两个姑娘皆对躺在床上的人怀着深深的忧思。于莉紧紧握住一大娘的手,仿佛如此便能给予她些许力量与温暖。秦京茹则在一旁不停地来回踱步,嘴里不住地念叨着:“这可如何是好,这可如何是好啊!”她的脸上写满了焦灼,又对着在一旁不住踱步的壹大爷翻了翻白眼。
“我估摸大概是过度哀伤所致吧!”秦京茹说话的音量极高,那尖锐的声音在不大的房间中回荡,引得壹大爷不禁蹙起了眉头。壹大爷于这院中向来颇具威望,平素里怎能容忍这般冒犯,但此时他自然知晓秦京茹这番言语是冲自己说的,只是当下这个时候,他着实没心思与她计较。
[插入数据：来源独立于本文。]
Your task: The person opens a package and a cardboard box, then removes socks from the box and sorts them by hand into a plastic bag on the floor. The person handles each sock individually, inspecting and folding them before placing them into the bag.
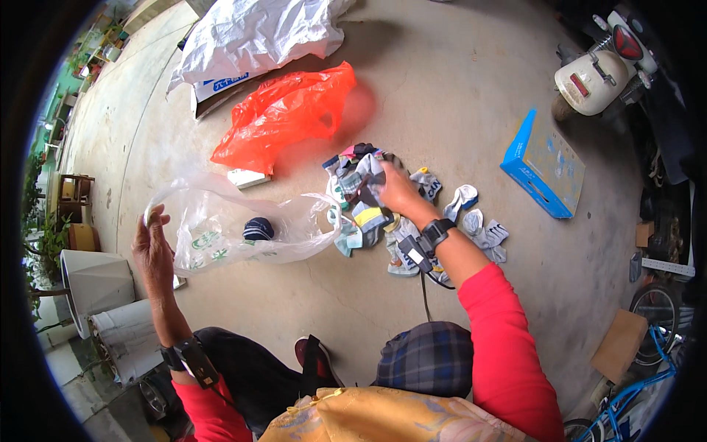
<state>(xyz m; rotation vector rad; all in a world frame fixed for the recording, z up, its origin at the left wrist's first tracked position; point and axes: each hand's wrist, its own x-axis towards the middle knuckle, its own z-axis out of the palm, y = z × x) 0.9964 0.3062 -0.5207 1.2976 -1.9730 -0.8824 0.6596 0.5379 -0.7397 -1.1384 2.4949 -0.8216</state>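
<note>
My left hand (153, 243) grips the rim of a clear plastic bag (215, 221) with green print, which lies spread open on the concrete floor. Inside the bag sits a rolled dark navy sock bundle (258, 229) with pale stripes. Over a heap of mixed socks (367, 215) is my right hand (399, 188), its fingers closed around a blurred dark grey sock (371, 189). The fingertips are partly hidden by the hand and the socks. A few pale socks (483, 229) lie loose to the right of the heap.
A red plastic bag (287, 113) and a large white woven sack (259, 38) lie beyond the clear bag. A blue cardboard box (544, 171) stands at right, near a white scooter (594, 83). A blue bicycle (635, 392) is at lower right, and a white planter (96, 284) at left.
</note>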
“你们俩赶忙去帮忙寻个医生来!” 壹大爷仿佛总算回过神来,他急切地伸出双手,欲拉扯两个姑娘,眼神中饱含着期盼与焦心。然而,皆被两人不动声色地避开了。
“壹大爷,您如今声名不佳没关系,可千万别连累我们俩。 我还得嫁人呢,于莉姐虽说已然嫁人了,但更得留意自己的名声!” 面对秦京茹这般刻薄的言辞,要是在往常,壹大爷怕是早已怒发冲冠,拍着桌子厉声呵斥了。然而,此刻他老婆还躺在床上昏迷不醒,生死未卜,他还指望着这两人去帮自己寻医生,所以即便心中愤懑,说不出什么好话,也只能木然地收回自己的手,甚至还顺从地连连点头,只盼着这两人能寻得医生尽快归来。
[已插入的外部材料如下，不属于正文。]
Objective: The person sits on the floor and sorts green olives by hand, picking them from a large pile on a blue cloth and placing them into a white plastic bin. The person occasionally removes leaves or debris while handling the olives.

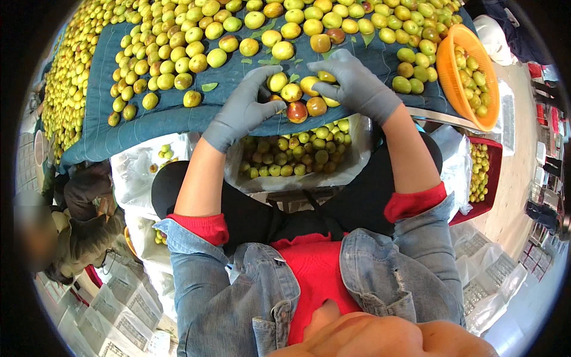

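Note:
Jujube-like green and reddish fruits (291, 93) lie in a small cluster on the dark blue quilted cloth (178, 105), between my two gloved hands. My left hand (245, 107), in a grey glove, curves around the cluster's left side, its thumb and fingers apart next to the fruits. My right hand (354, 87), also gloved in grey, arches over the right side, its fingers touching or just above yellow-green fruits; whether it grips one is unclear. A brown-red fruit (296, 112) sits at the near edge of the cluster.
Heaped fruits (178, 35) cover the far and left parts of the cloth. An orange plastic basket (494, 85) of fruits leans at the right edge. Below the cloth is a plastic-lined crate (232, 156) with fruits. A red crate (497, 178) stands right; another person (84, 236) is at the left.

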The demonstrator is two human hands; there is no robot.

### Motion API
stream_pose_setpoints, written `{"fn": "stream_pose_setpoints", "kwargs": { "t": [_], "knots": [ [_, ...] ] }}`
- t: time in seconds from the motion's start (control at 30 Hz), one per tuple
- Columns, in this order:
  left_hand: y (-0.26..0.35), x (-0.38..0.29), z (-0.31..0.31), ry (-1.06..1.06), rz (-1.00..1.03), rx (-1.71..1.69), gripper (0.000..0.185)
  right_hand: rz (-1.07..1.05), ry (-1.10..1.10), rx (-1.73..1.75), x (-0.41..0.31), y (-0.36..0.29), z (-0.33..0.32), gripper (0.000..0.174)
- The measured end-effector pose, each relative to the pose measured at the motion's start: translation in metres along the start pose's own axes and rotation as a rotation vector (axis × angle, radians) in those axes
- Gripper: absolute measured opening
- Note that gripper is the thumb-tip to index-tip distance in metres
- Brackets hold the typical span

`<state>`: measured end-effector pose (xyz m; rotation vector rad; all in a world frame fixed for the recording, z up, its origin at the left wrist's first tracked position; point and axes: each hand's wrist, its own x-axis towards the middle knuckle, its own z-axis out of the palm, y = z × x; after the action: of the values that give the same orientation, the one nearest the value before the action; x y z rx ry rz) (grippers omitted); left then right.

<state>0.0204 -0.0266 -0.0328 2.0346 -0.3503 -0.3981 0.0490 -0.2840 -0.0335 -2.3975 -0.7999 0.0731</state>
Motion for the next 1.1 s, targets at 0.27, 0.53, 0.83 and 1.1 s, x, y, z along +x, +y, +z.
{"fn": "stream_pose_setpoints", "kwargs": {
  "t": [0.27, 0.53, 0.83, 1.1],
  "knots": [
    [-0.001, -0.004, 0.005, -0.018, 0.046, 0.045, 0.058, 0.028, 0.0, -0.133, 0.0, -0.028, 0.004, 0.042],
    [-0.006, -0.006, 0.021, 0.189, 0.214, 0.413, 0.044, 0.027, 0.123, -0.111, 0.003, -0.027, 0.03, 0.045],
    [-0.012, -0.002, 0.02, 0.234, 0.149, 0.266, 0.045, 0.142, -0.066, 0.062, 0.01, -0.026, 0.022, 0.04],
    [0.008, -0.014, 0.0, -0.172, 0.002, -0.058, 0.05, 0.172, -0.324, 0.379, -0.003, -0.027, -0.002, 0.045]
  ]
}}
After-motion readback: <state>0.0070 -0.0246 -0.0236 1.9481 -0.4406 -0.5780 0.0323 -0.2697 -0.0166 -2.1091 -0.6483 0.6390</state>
“从这儿到诊所得耗费一些时间,不过瞧着一大娘的面色愈发恶劣,要不还是去找卫国哥来瞧瞧吧?”于莉心里头也是牵挂着躺在床上的人,心急如焚,就怕一大娘会有什么不测!于莉深知在这危急关头,每一刻的延误都可能酿成无法挽回的结局,她的心提到了嗓子眼儿,双手也不由自主地颤抖起来。在这狭小的屋子里,弥漫着紧张与不安的氛围,每个人的心中都仿佛压着一块沉重的巨石。